Segundo relatos dos próprios moradores, a organização foi fundamental. Um dos pilares desta mobilização foi a implementação da “Cozinha Solidária”, um projeto que fornecia refeições diárias às famílias, oferecendo apoio e dignidade durante o longo processo de negociação com o poder público.

Expectativa para o fim do ano

Os moradores expressam um sentimento de esperança e confiança renovada. “Estamos com fé de que, até o final do ano, as obras comecem”, afirma a moradora Fabíola dos Santos, ressaltando que, após o período de incertezas, a segurança da habitação definitiva é a grande conquista que a comunidade aguarda.

Para as famílias que antes não possuíam garantias, a concretização do Residencial Marielle Franco é vista não apenas como a entrega de um imóvel, mas como a consolidação de um direito básico conquistado através da persistência e da organização coletiva.

Foto: Marcos Vicentti

A formalização do projeto ocorreu de um processo de diálogo entre o poder público e as lideranças comunitárias. O secretário adjunto do então Governo, Luís Calixto, e o chefe de Gabinete do governador, José Messias, reuniram-se com representantes dos moradores da ocupação Marielle Franco. O encontro definiu a agenda para o anúncio da ordem de serviço, que marcou o início efetivo das obras.

O marco histórico para a política habitacional de Rio Branco foi consolidado no dia 2 de maio de 2024, quando o Governo do Estado, em parceria com o Governo Federal, a Associação Esperança de um Novo Milênio e o Movimento dos Trabalhadores Sem Teto (MTST), anunciaram oficialmente a construção do Loteamento Marielle Franco.

Além da construção das moradias, o projeto destaca a relevância do trabalho social já realizado na localidade.
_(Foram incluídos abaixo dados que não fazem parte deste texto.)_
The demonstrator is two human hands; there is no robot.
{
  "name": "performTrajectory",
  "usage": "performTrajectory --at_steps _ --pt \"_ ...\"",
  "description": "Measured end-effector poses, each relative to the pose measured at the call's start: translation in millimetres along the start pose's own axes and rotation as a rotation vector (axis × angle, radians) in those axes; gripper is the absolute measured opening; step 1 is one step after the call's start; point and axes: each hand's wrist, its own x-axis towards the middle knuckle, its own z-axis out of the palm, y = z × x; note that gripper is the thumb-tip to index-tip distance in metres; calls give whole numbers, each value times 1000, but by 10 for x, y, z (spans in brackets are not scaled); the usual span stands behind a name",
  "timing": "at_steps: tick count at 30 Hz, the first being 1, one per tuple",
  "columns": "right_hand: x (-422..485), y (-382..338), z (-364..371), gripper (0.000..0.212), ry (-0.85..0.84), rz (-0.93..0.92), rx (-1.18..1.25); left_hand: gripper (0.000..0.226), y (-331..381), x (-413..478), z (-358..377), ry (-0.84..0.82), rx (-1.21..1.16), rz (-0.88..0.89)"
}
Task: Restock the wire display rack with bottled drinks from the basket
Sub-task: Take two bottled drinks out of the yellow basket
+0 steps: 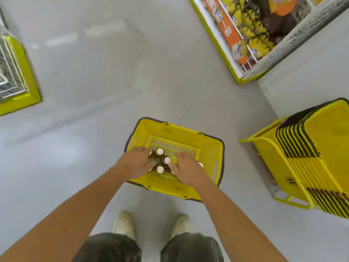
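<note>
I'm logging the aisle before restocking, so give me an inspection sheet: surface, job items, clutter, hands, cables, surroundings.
Surface: smooth grey floor.
Job's things: yellow basket on the floor holding white-capped bottles; wire rack at far left.
Clutter: stack of yellow baskets at right.
Hands: left hand and right hand both in the basket on the bottles; grip unclear.
Cables: nothing seen.
Surroundings: stocked display shelf upper right; shoes below.

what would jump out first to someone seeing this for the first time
The bright yellow basket on the grey floor at centre catches the eye first, with the left hand and right hand both down among its white-capped bottles. Next come the tall stack of yellow baskets at the right and the stocked display shelf at the upper right.
</note>
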Motion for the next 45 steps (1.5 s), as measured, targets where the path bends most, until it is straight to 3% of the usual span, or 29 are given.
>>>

A iniciativa da “Cozinha Solidária”, conduzida pelo MTST, tem sido fundamental na região, distribuindo mais de 200 marmitas diariamente para moradores da ocupação e bairros carentes do entorno.

Mais do que um empreendimento imobiliário, o Loteamento Marielle Franco é apresentado pelo governo acreano como um símbolo de perseverança e solidariedade, garantindo que o direito constitucional à moradia seja respeitado e efetivado para centenas de famílias que aguardam por uma nova etapa em suas vidas.

Foto: José Caminha/Secom

O projeto vai além da construção de novos imóveis: o objetivo central é regularizar uma ocupação anterior, garantindo segurança jurídica e infraestrutura básica aos moradores. Como parte da viabilização legal do projeto, o terreno foi doado à Associação Esperança de um Novo Milênio, entidade que atua na organização e representação das famílias envolvidas.

A expectativa é que a conclusão do Loteamento Marielle Franco contribua significativamente para a redução do déficit habitacional na capital acreana, consolidando um espaço de assentamento que combina a articulação de movimentos sociais com o poder público.

Regularização e expectativas

A assinatura do termo com a Caixa Econômica Federal é uma etapa burocrática fundamental para a consolidação dos direitos das famílias. Com o envio da documentação pelos órgãos competentes, a expectativa agora é pela liberação e conclusão das obras.

“Este é um passo fundamental para que tenhamos a segurança de nossa moradia definitiva”, destacou uma das moradores, Simone Evangelin.